### EXERCISE DIRECTIONS
Within the records that follow, find every line containing the string "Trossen". Copy those lines.

PROVIDED DATA section start

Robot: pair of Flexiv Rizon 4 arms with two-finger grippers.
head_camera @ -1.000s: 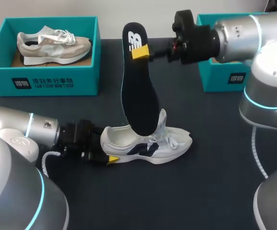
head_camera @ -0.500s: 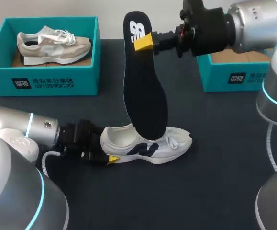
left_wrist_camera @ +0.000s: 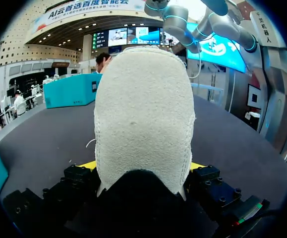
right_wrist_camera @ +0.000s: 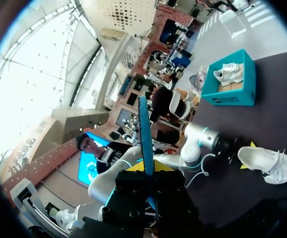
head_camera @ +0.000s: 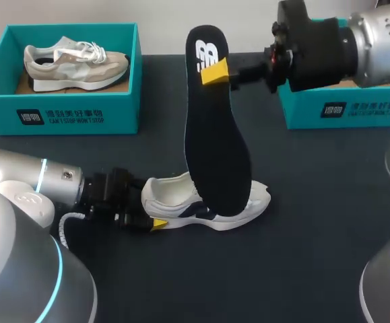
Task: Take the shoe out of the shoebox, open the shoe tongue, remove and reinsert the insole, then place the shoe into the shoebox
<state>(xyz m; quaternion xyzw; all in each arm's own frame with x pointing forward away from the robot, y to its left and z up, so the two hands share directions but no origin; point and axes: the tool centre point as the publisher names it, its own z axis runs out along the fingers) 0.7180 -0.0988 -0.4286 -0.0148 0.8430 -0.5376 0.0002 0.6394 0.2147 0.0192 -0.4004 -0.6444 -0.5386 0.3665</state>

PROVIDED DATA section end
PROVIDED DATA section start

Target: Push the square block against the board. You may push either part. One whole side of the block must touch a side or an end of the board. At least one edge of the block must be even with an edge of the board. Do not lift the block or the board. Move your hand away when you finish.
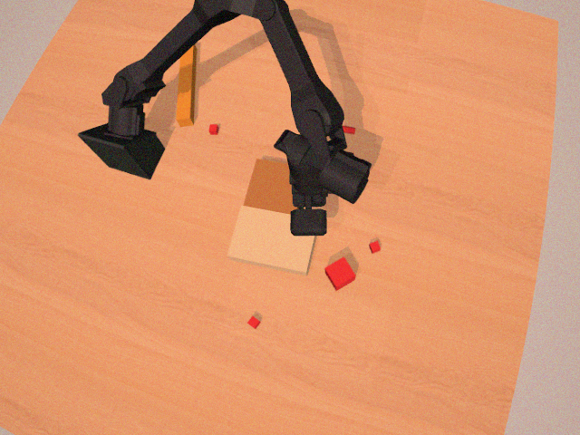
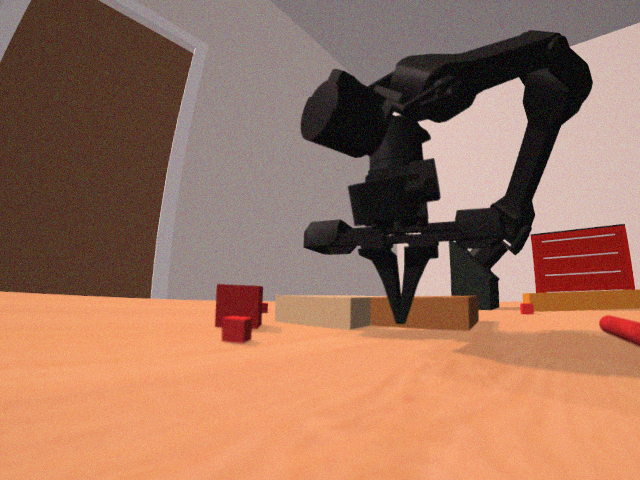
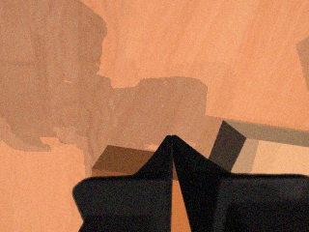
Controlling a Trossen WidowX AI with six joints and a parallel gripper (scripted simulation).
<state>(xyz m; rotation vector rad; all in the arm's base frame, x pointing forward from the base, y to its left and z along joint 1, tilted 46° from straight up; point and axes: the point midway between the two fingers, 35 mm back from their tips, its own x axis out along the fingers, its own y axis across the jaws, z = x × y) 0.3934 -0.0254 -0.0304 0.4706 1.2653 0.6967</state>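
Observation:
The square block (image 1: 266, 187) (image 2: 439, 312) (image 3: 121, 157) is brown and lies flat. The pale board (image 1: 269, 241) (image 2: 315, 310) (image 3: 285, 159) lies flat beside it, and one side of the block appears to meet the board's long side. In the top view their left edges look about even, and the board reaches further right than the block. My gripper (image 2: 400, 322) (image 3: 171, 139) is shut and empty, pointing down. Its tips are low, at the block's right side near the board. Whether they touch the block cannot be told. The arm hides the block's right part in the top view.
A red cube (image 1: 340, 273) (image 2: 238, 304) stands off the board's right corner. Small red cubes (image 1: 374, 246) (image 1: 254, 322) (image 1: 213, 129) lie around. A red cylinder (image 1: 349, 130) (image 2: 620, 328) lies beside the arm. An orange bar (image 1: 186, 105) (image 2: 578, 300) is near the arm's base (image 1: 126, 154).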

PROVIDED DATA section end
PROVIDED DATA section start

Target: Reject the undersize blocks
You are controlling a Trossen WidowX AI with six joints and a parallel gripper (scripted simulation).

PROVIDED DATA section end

### WRITTEN SOLUTION
Controlling a Trossen WidowX AI with six joints and a parallel gripper (scripted simulation).
You are controlling a Trossen WidowX AI with six joints and a parallel gripper (scripted simulation).

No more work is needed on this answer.